- **ACTIVITY**
Set down again exactly the lines of the listing below that fall between the line holding "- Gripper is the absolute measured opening" and the line holding "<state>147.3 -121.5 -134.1", inclusive.

- **PROVIDED RECORDS**
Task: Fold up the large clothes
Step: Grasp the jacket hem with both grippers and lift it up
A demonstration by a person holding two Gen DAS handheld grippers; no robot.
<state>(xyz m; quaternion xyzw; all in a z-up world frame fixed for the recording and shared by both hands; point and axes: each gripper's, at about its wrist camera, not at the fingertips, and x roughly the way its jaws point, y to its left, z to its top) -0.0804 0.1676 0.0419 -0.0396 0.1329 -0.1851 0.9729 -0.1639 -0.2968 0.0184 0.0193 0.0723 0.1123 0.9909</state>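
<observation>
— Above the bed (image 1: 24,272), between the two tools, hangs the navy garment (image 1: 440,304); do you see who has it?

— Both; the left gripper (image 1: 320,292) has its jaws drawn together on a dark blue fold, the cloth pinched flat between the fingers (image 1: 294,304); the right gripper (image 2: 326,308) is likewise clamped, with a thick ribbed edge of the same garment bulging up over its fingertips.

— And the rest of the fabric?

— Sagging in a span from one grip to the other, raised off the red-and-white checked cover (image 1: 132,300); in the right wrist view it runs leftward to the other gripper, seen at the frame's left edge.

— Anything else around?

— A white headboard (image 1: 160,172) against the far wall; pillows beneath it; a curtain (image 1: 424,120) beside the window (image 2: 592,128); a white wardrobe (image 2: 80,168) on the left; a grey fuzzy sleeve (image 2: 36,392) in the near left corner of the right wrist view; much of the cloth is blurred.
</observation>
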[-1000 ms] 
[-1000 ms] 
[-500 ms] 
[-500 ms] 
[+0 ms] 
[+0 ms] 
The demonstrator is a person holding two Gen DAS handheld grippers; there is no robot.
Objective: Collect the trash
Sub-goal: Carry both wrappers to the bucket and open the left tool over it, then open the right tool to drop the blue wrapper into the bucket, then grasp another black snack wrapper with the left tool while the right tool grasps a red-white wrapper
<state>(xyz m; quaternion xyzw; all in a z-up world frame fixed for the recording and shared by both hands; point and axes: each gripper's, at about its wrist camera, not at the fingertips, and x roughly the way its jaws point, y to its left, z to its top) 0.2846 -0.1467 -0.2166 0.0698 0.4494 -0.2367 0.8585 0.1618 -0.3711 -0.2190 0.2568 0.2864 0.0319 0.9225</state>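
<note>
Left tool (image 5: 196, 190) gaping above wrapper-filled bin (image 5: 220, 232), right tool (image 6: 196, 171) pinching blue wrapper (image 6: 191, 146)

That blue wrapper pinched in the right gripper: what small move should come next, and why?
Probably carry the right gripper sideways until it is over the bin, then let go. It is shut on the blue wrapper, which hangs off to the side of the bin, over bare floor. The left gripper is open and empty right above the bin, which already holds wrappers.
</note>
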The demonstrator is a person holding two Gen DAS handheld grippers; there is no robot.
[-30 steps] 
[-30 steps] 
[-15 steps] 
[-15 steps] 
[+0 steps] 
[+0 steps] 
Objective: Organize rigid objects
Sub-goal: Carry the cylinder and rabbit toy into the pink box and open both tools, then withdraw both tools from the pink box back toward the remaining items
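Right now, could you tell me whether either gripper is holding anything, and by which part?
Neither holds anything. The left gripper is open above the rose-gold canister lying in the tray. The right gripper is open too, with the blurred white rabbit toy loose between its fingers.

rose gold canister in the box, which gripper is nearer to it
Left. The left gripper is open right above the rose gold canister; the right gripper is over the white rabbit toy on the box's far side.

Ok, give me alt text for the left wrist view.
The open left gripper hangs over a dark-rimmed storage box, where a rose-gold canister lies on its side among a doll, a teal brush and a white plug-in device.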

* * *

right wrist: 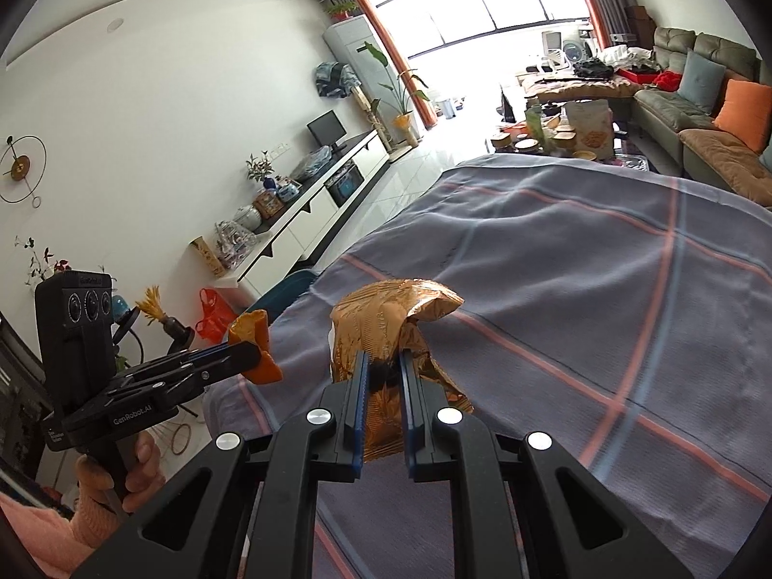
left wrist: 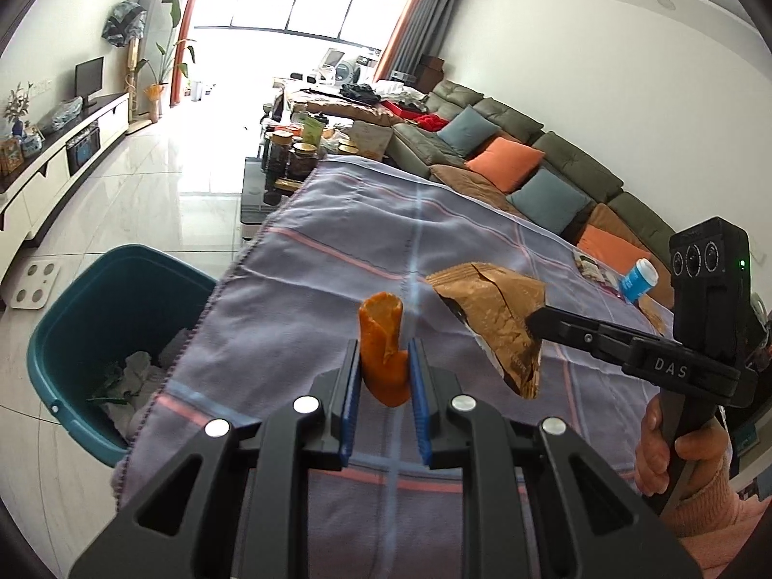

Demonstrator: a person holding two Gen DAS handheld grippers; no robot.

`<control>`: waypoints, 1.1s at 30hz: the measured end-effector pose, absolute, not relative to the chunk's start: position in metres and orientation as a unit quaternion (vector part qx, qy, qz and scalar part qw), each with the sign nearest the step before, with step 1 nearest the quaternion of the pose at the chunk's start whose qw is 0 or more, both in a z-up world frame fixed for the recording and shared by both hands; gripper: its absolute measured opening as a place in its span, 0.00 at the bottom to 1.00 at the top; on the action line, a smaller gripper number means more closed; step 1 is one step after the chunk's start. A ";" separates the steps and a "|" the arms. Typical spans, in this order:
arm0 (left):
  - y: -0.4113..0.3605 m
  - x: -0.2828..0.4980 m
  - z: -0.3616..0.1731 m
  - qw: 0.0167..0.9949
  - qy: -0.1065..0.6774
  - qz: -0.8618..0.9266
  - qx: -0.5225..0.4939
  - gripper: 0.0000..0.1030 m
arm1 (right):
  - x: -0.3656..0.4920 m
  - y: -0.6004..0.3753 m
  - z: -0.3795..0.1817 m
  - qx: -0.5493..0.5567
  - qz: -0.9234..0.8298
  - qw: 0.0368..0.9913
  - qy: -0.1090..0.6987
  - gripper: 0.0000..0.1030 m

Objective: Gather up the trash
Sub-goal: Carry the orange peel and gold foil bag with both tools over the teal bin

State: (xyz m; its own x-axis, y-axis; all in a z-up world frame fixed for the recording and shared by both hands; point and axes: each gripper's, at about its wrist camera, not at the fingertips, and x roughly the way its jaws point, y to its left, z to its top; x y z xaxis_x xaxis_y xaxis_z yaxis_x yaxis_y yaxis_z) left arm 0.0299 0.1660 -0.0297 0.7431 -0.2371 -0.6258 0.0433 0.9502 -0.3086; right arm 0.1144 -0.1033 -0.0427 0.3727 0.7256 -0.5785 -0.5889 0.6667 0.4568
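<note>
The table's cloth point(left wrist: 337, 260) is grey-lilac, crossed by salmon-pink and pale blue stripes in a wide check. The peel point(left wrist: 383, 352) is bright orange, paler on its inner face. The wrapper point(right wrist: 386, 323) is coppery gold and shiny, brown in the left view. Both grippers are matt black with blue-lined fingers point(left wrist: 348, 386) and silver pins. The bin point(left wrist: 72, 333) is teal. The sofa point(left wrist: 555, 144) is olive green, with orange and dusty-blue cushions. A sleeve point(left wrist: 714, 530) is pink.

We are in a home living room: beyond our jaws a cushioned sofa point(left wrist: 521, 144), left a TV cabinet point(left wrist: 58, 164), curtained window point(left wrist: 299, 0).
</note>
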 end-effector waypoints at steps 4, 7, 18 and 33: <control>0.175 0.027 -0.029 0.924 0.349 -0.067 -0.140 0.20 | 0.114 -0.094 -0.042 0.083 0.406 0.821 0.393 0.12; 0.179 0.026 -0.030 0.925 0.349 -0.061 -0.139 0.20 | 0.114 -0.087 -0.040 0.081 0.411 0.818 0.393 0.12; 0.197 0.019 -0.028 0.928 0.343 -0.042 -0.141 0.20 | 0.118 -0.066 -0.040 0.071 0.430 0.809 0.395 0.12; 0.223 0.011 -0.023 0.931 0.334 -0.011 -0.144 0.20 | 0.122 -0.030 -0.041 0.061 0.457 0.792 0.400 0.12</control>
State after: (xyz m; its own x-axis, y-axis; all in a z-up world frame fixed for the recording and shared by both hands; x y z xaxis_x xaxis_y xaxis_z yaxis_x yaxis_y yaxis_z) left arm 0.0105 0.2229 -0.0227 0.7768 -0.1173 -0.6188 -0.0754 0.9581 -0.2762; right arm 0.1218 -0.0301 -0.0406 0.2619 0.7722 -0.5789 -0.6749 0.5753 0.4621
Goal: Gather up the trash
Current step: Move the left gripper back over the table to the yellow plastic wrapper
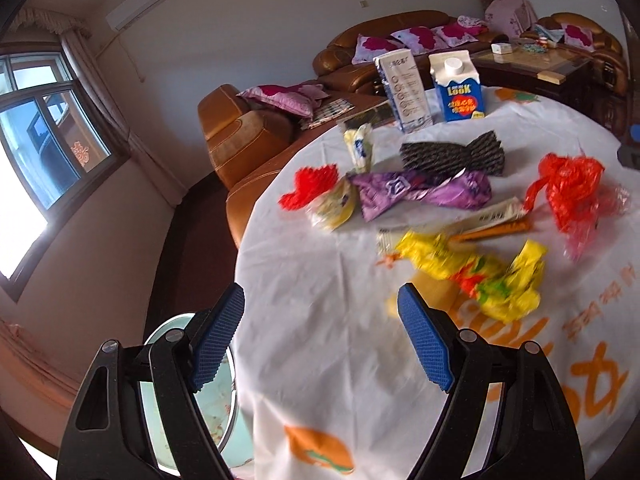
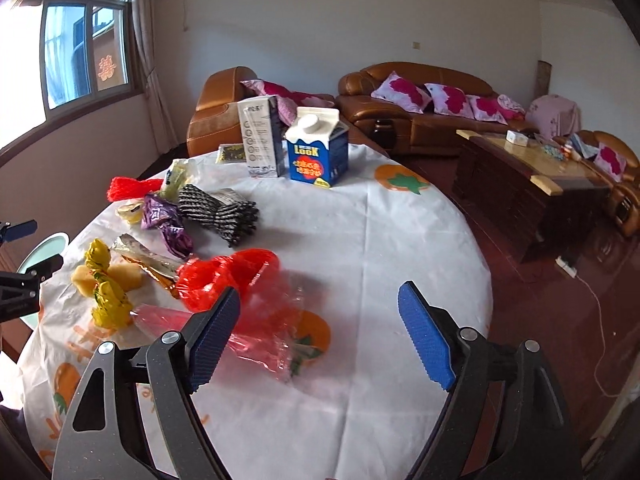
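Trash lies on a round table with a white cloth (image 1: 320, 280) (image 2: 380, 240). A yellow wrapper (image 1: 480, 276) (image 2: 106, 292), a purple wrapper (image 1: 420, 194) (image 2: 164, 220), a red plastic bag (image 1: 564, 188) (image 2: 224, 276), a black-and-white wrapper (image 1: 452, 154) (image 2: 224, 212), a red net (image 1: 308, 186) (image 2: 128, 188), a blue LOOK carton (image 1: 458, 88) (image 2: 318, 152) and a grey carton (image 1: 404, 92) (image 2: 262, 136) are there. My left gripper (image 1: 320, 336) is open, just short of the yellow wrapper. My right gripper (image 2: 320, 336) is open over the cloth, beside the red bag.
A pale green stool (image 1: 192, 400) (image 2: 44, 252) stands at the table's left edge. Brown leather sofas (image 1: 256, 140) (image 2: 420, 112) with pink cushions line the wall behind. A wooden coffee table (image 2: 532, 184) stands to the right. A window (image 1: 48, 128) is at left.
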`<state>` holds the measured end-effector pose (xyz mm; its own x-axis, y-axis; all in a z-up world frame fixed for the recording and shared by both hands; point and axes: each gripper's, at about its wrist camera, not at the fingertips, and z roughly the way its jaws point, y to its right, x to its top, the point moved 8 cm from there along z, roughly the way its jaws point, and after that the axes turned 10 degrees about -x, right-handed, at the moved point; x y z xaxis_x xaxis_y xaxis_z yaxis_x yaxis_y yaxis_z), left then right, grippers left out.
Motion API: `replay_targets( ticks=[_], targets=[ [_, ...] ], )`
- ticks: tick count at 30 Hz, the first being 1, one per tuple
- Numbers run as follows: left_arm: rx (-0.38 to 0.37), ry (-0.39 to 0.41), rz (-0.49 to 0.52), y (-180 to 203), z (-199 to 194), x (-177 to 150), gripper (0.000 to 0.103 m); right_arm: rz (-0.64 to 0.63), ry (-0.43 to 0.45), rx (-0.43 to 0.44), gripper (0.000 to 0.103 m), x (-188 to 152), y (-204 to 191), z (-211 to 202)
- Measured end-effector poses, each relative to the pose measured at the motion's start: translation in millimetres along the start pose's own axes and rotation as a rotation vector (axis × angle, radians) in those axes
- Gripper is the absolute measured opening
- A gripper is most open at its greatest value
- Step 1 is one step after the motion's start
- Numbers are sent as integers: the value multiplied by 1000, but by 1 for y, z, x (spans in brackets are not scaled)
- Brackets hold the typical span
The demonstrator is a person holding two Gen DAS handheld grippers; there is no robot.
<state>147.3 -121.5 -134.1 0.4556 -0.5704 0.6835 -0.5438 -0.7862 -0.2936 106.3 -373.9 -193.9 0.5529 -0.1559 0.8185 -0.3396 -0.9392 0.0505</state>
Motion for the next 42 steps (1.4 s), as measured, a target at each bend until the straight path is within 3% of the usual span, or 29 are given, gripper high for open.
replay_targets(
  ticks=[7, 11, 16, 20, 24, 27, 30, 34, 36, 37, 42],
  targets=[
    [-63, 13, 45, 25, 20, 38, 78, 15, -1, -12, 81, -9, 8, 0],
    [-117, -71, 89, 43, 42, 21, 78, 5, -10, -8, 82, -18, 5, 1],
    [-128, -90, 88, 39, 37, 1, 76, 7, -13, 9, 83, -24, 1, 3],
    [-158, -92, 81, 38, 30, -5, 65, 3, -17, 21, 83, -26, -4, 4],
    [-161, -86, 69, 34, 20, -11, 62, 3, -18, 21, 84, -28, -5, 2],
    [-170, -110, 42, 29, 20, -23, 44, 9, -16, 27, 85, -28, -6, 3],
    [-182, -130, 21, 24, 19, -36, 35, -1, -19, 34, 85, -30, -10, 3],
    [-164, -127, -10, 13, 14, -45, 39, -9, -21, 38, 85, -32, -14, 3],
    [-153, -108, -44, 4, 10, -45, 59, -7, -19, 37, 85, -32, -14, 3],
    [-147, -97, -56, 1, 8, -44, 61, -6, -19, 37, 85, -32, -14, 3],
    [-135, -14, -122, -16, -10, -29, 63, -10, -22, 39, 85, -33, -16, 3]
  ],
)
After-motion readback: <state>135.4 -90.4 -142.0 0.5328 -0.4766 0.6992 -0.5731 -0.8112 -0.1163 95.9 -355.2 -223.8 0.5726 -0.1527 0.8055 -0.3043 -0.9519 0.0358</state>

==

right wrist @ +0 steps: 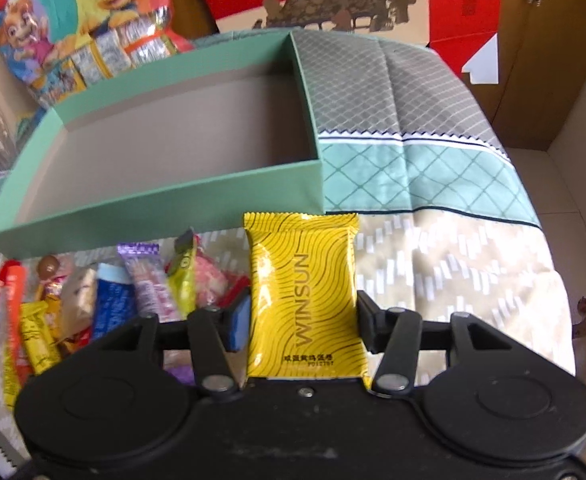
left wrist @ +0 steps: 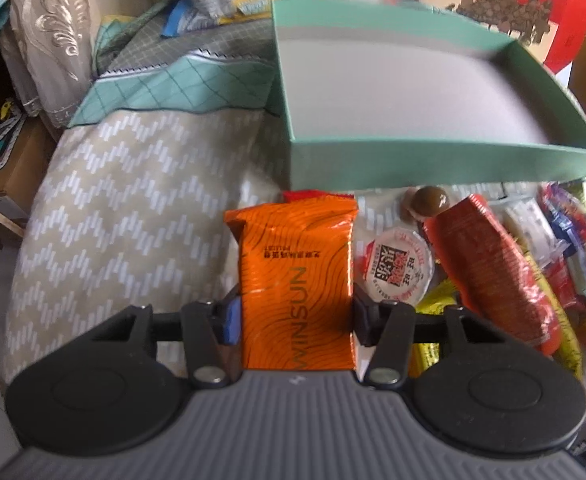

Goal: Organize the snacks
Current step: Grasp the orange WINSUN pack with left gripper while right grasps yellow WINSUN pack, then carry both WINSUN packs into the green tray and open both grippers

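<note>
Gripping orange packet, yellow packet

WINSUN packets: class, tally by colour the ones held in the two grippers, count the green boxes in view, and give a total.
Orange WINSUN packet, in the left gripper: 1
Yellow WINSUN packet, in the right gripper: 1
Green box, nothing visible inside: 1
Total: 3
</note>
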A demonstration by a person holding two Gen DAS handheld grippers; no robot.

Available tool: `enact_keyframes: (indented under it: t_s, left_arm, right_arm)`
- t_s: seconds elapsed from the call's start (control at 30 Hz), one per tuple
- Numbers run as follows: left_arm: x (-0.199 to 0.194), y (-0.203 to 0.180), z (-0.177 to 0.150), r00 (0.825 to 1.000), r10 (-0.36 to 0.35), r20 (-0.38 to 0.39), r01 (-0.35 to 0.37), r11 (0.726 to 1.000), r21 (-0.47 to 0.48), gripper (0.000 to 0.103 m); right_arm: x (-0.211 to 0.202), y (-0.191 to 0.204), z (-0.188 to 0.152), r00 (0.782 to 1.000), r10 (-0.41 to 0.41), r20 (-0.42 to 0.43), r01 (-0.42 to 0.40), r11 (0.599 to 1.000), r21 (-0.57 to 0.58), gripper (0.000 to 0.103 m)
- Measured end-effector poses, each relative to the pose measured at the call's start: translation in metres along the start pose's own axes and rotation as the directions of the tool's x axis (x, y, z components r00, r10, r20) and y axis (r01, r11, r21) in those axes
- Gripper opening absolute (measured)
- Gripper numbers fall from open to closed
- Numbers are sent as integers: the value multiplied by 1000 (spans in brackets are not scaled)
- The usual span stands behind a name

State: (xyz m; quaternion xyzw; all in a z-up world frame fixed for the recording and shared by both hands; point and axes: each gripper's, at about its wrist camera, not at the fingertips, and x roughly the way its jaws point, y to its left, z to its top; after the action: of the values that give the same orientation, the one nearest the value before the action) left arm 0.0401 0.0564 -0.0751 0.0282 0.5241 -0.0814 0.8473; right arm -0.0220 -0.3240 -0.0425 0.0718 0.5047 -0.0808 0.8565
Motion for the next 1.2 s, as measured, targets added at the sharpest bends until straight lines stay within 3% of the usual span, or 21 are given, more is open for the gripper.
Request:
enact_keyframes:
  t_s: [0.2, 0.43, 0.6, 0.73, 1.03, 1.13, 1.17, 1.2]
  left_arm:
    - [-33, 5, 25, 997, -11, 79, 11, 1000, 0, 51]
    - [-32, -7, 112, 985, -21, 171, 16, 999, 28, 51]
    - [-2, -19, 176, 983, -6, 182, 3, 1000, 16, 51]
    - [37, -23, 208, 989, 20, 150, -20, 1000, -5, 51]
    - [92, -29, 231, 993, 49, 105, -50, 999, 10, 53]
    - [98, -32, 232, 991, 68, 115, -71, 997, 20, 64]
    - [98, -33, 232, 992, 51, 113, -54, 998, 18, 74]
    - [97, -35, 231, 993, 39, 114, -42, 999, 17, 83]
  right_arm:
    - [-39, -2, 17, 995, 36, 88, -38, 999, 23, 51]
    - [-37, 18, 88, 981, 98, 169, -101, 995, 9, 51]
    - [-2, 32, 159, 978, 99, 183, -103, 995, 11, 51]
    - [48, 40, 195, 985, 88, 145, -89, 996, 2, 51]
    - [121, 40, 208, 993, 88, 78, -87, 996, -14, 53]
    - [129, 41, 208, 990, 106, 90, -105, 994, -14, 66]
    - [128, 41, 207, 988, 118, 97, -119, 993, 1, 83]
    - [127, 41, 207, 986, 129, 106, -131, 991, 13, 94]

- **YOUR SOLUTION**
- Gripper is the absolute measured opening
- A gripper is most open at its greatest value
- Step 1 is one step after the motion's start
- Numbers are sent as integers: the value multiplied by 1000, but by 1 for y, z, x (spans in brackets are not scaled)
- Brackets hold the typical span
The demonstrator is a person holding two Gen DAS handheld grippers; there is no robot.
<state>147.3 -121.5 -134.1 0.4556 -0.5704 0.6835 -0.5438 -0.7862 -0.2936 106.3 -373.9 -193.9 0.5529 -0.1559 0.8185 -0.3396 -0.9392 0.0505</state>

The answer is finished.